[COLLECTED DATA]
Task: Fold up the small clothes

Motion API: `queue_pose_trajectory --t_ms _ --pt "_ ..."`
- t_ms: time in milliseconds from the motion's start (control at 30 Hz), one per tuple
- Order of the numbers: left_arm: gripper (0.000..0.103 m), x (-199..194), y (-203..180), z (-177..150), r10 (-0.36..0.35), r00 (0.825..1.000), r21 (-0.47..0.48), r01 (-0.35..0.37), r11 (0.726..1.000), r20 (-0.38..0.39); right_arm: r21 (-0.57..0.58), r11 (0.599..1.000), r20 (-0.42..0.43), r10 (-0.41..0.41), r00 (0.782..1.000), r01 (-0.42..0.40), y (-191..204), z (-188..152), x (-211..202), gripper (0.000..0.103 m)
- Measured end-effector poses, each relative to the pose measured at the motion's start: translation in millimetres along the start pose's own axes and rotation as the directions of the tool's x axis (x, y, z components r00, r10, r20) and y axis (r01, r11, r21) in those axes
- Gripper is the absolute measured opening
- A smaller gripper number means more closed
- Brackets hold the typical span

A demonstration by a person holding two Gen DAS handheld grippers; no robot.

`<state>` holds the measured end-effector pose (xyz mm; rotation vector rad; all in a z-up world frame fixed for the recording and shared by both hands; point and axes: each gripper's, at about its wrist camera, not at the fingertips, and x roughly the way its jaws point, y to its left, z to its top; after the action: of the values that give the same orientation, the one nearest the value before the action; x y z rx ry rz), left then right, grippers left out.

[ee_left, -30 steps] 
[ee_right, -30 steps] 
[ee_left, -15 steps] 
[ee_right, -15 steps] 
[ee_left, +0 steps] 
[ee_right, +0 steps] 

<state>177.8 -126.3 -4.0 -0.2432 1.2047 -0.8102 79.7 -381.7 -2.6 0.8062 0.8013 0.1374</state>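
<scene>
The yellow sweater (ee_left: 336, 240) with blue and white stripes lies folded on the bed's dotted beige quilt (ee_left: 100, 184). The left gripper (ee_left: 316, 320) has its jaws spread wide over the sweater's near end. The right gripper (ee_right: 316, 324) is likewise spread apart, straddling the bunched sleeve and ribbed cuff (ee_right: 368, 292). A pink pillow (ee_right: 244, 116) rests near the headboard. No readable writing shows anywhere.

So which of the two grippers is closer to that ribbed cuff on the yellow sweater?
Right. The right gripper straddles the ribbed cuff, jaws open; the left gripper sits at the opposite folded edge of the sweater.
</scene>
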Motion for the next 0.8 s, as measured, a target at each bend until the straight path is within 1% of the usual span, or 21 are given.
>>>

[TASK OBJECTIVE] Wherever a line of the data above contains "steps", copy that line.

[OUTPUT OF THE EXERCISE]
[ee_left, -30 steps] 
[ee_right, -30 steps] 
[ee_left, -15 steps] 
[ee_right, -15 steps] 
[ee_left, +0 steps] 
[ee_right, +0 steps] 

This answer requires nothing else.